- Born: June 27, 1921 Wayzata, Minnesota
- Died: November 13, 2010 (aged 89) South Bend, Indiana
- Education: University of Minnesota
- Known for: Woodblock printmaking, lithography, collage
- Website: eugenelarkin.com

= Eugene Larkin =

American artist (1921-2010)

Eugene Larkin (1921 – 2010) was an American artist who specialized in woodblock printmaking, lithography, and collage.

== Biography ==
Larkin was born on June 27, 1921 in Wayzata, Minnesota to John P. and Martha (VandeVere) Larkin. Interested in art from childhood, at age 23 his woodcuts were displayed at Harriet Hanley gallery in Minneapolis.

In 1947 Larkin married Audrey J. Krueger of St. Paul, Minnesota. They had two children together, Andrew and Alan Larkin, both of whom are also artists.

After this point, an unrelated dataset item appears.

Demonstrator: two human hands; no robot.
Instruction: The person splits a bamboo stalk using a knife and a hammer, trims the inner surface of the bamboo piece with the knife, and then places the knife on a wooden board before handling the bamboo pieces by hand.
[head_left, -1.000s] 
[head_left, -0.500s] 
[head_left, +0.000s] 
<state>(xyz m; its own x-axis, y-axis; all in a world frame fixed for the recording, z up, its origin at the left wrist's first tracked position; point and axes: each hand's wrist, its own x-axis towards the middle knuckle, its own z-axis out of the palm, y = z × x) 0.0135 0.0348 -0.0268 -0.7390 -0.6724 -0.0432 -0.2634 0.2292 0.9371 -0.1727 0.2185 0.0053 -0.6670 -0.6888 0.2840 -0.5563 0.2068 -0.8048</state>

After graduating from the University of Minnesota, Larkin taught for six years at Kansas State College. In 1954, he began teaching printmaking at the Minneapolis School of Art and eventually became head of the printmaking department. From 1969 to 1991, Larkin was a professor in the design department at the University of Minnesota- St. Paul. During his professorship, he wrote a book titled Design: The Search for Unity.

Larkin died November 13, 2010 in South Bend, Indiana.

== Artistry and influences ==
Larkin worked primarily with woodcuts. He was inspired by the natural world, using plant materials in his work and prioritizing textures in his prints. He was also fascinated with mythology and often combined mythical imagery with natural textures.

Throughout his career, Larkin drew inspiration from music, making drawings of string quartets he would host at his home and creating prints based on his drawings. In 1991, he exhibited woodblock prints inspired by Walt Whitman's "Song of Myself" poem at Goldstein Gallery.

Larkin's work is housed in various museums and galleries, including the Art Institute of Chicago, Library of Congress, Walker Art Center, and Smithsonian American Art Museum.